George MacKay On Exploring Drag and Sexuality in Erotic Revenge Thriller ‘Femme’

George MacKay is virtually unrecognizable in the erotic revenge thriller “Femme,” directed by Sam H. Freeman and Ng Choon Ping. With slicked-back hair and a heavy-handed neck tattoo, the dashing, soft-spoken British actor, well known for his period roles, is transformed into the kind of East London gangster you’d go out of your way to avoid.

Part of what makes MacKay’s character, Preston, so menacing is the fact that he’s deeply closeted. When one night he’s teased in front of his friends by Nathan Stewart-Jarrett’s drag artist Jules — dressed up as Aphrodite Banks — he responds with violence so severe that it shatters Jules’ confidence to ever perform in drag again. The attack emboldens Jules to ensnare an unwitting Preston in an intense sexual relationship with the intention of outing him on the Internet.

It’s not only Jules’ character who trades in drag, explains MacKay. “You’ve got Jules’ drag, but you’ve also got Preston’s drag,” he says. “That’s why I love acting — it’s this whole question of nature versus nurture, and what you have inside and the clothes you put on top of it.”

MacKay delivered a memorable performance in the Viggo Mortensen-led “Captain Fantastic” in 2016, but his break-out role came three years later in Sam Mendes’ wartime epic “1917.” The London-born actor won plaudits for his performance in the Oscar-winning film as a young soldier tasked with delivering a critical message across a battlefield in broad daylight in order to save 1,600 of his fellow soldiers.

Since then, the 30-year-old has quietly amassed an impressive array of credits. He recently played a graffiti artist held captive by a crooked judge in Netflix thriller “I Came By,” opposite Hugh Bonneville, and also had a starring role as a British diplomat enrolled as a spy in the streamer’s wartime drama “Munich: The Edge of War.” But it’s likely going to be “Femme” that prompts audiences to see MacKay in a new light.

“Femme” is unrelenting in the often-rough physicality between Jules and Preston, though their intimacy is always in service of driving the narrative forward — a narrative that is rarely seen on screen. “The thriller genre is almost exclusively heteronormative,” observe Freeman and Ping in their directors’ notes. “The genre is a space where we have not really seen much evidence of queer agency. We suppose this is our way of counter-colonizing the mainstream.”

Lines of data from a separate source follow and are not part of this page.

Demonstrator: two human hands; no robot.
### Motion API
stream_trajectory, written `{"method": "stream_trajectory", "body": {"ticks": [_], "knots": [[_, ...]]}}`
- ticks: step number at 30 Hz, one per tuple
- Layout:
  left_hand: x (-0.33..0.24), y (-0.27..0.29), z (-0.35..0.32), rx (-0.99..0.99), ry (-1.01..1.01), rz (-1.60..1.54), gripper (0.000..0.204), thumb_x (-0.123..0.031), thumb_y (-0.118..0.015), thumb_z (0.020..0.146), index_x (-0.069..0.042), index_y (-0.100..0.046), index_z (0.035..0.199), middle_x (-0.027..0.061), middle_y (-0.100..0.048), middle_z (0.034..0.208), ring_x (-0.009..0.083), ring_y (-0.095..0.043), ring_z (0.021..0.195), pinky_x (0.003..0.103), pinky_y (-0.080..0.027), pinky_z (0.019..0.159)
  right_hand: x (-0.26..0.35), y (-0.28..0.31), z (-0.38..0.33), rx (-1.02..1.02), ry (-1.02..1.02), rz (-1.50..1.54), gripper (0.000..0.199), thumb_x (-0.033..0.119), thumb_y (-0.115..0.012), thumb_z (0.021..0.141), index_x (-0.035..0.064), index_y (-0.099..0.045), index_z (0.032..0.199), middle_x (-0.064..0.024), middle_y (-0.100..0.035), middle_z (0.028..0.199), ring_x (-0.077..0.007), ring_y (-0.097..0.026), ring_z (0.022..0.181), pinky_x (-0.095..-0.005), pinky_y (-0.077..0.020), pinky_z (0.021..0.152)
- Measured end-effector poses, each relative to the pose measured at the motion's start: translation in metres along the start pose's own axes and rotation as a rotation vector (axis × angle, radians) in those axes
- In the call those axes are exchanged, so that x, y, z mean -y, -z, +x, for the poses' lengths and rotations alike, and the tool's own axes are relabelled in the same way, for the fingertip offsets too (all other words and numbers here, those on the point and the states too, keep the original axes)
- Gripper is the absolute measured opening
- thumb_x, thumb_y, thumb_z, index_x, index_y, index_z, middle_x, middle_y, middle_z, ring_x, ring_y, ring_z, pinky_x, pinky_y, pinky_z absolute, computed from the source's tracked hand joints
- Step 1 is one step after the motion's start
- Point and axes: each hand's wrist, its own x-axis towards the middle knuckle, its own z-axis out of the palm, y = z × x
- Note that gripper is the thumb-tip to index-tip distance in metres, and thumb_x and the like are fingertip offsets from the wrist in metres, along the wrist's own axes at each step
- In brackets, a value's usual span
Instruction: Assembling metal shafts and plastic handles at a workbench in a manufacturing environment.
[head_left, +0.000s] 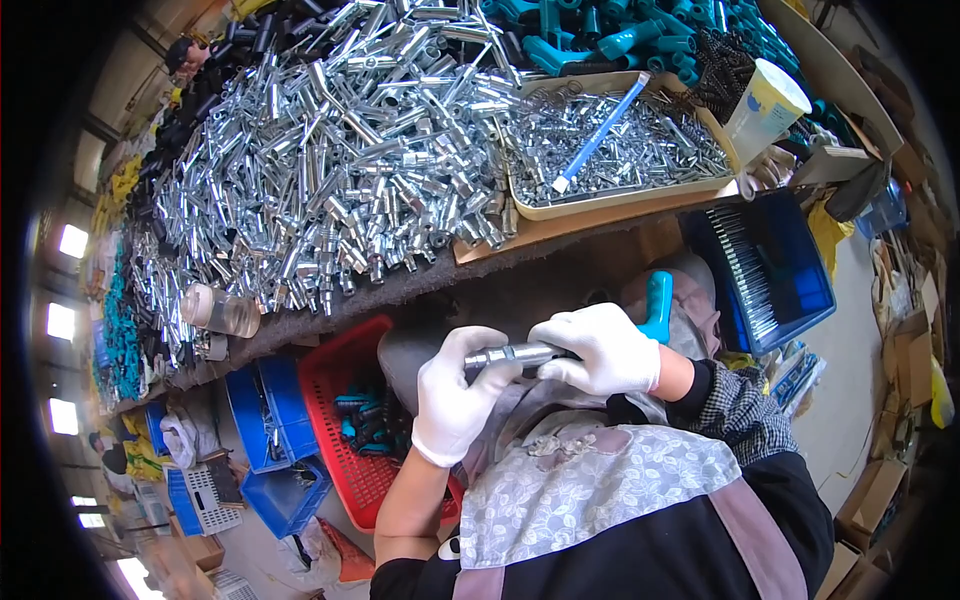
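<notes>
Both my gloved hands are closed on one metal tube with a teal handle, held over my lap below the table edge.

My left hand [455, 395], in a white glove, wraps the near end of the metal tube [508, 355], and my right hand [600, 350] grips it just beside, the two hands nearly touching. The teal handle [659, 305] sticks up behind my right hand. Above them I see the table [560, 232] heaped with a pile of shiny tubes [330, 160], and a tray of screws [620, 150] with a blue stick [600, 132] lying across it. A red basket [345, 400] holding teal parts sits under my left hand, and a blue bin [770, 270] stands near my right.
</notes>
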Motion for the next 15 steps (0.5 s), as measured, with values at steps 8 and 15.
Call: {"method": "stream_trajectory", "body": {"ticks": [8,15], "knots": [[-0.028,0.019,0.03,0.464,-0.714,0.189,0.034,-0.017,-0.077,0.071,-0.016,-0.069,0.104,0.007,-0.065,0.082,0.0274,-0.063,0.066,0.037,-0.051,0.057,-0.028,0.006,-0.003,0.784,-0.1,1.367,0.041,0.038,-0.064,0.097,-0.0012,-0.067,0.088,-0.0011,-0.06,0.069,-0.0079,-0.049,0.054,-0.0261,-0.0381,0.052],[-0.026,0.01,0.02,0.041,-0.084,0.059,0.034,-0.022,-0.083,0.079,-0.003,-0.067,0.101,0.0136,-0.069,0.088,0.0245,-0.071,0.073,0.034,-0.054,0.065,-0.005,0.021,0.007,0.031,0.058,0.176,0.046,0.043,-0.066,0.091,0.0002,-0.066,0.106,-0.0198,-0.064,0.077,-0.0408,-0.064,0.074,-0.0456,-0.0501,0.067]]}}
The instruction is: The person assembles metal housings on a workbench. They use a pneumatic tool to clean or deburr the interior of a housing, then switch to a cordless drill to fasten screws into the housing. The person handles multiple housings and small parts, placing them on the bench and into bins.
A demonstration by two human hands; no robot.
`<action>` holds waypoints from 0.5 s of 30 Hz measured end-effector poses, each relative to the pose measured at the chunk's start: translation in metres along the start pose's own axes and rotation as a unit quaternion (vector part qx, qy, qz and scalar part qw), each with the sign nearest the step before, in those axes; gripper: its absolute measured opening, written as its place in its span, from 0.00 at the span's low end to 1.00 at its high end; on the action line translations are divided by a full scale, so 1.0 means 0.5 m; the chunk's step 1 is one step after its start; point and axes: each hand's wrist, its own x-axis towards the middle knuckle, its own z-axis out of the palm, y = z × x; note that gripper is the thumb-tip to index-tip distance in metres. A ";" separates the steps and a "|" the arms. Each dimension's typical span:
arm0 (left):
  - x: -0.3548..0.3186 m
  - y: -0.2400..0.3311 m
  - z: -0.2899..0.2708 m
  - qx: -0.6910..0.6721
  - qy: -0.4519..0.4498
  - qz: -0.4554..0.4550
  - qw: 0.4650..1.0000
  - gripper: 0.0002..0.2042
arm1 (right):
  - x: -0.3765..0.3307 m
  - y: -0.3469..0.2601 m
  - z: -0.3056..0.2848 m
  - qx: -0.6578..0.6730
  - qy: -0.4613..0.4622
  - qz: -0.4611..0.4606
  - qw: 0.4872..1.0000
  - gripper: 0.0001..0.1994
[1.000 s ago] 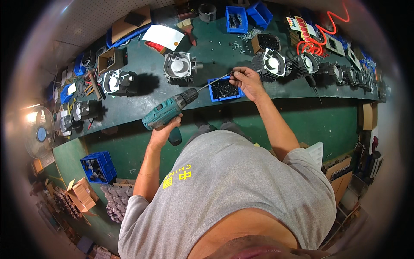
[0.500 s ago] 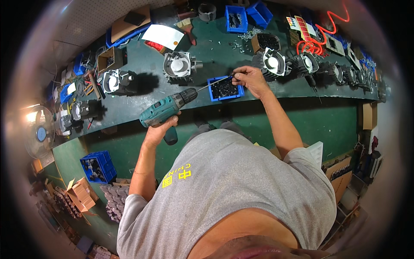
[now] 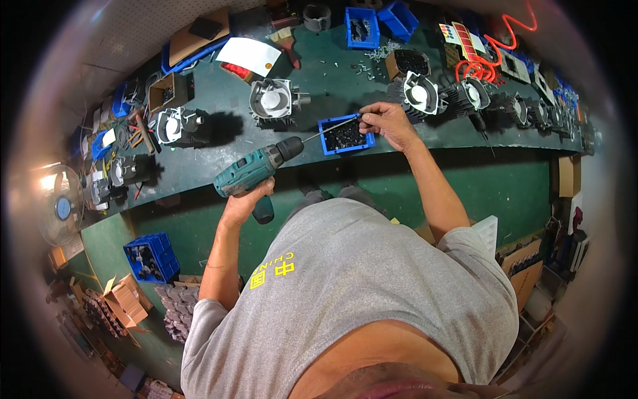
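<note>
Drill (image 3: pixel 249 171) nudged slightly left, right hand (image 3: pixel 392 125) slightly right.
Worktop (image 3: pixel 342 80) spans the upper frame; left of centre, the left hand (image 3: pixel 248 197) wraps closed round the drill's grip. Rightward, a blue bin (image 3: pixel 349 151) holds black parts (image 3: pixel 344 138); by its upper right corner, the right hand pinches at the bit's (image 3: pixel 332 129) tip, on what I cannot tell.

Across the upper half, a dark green workbench (image 3: pixel 345 93) carries finned metal housings (image 3: pixel 271 110) from left to right, a blue bin (image 3: pixel 349 151) of black parts near centre, a brush (image 3: pixel 288 46) and loose screws (image 3: pixel 363 70) at top centre, and coiled red hose (image 3: pixel 474 69) at upper right.
</note>
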 end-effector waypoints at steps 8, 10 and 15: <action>0.025 -0.011 -0.013 0.010 -0.043 0.011 0.999 0.08 | -0.030 -0.003 -0.007 0.007 0.017 -0.001 1.000 0.11; 0.042 -0.022 -0.015 0.019 -0.066 0.009 0.998 0.09 | -0.053 -0.009 -0.010 0.017 0.018 -0.009 1.000 0.10; 0.088 -0.025 0.035 -0.009 -0.114 -0.021 0.993 0.06 | -0.156 -0.034 -0.041 -0.011 0.088 -0.008 0.996 0.09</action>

For the actors navigating the physical demands of their roles, “the key to it was finding a bit of a safe space, where we knew when we were entering into the scene, and when we were leaving the scene, and discussing everything beforehand, in a purely sort of personal way, as to what Nathan and I felt comfortable with,” says MacKay.

MacKay and Stewart-Jarrett worked closely with coordinator Robbie Taylor Hunt “to find a way into our intimacy, because there’s so much of it,” he adds. “The [characters are] often working at cross purposes, even when they were doing this very physically intimate stuff. They have no idea what the other one’s trying to get out of it. There’s a lot going on in the sex.”

MacKay chooses his roles carefully, opting to pursue stories that inspire him or interrogate something he wants to explore personally. “We’re asking different questions today than we [did] in the past, and that we will do in the future,” he says, rather sagely. “So it’s kind of being malleable to the moment. And then following your gut.”

Next up for him is, unsurprisingly, something completely different: “The End,” a new musical directed by celebrated documentary director Joshua Oppenheimer (“The Act of Killing”).

MacKay will star alongside Tilda Swinton in the Neon-distributed pic, which centers on the last human family alive. The film begins production in the coming weeks.

“It’s a very beautifully strange, complex, nuanced musical,” explains MacKay. “Josh’s previous films challenge and explore the themes of denial and responsibility in a way that I think is profound. But also, there’s so much as a craft that I wanted to learn and an opportunity to dance and to sing — an approach to acting in a way that I haven’t for a while.”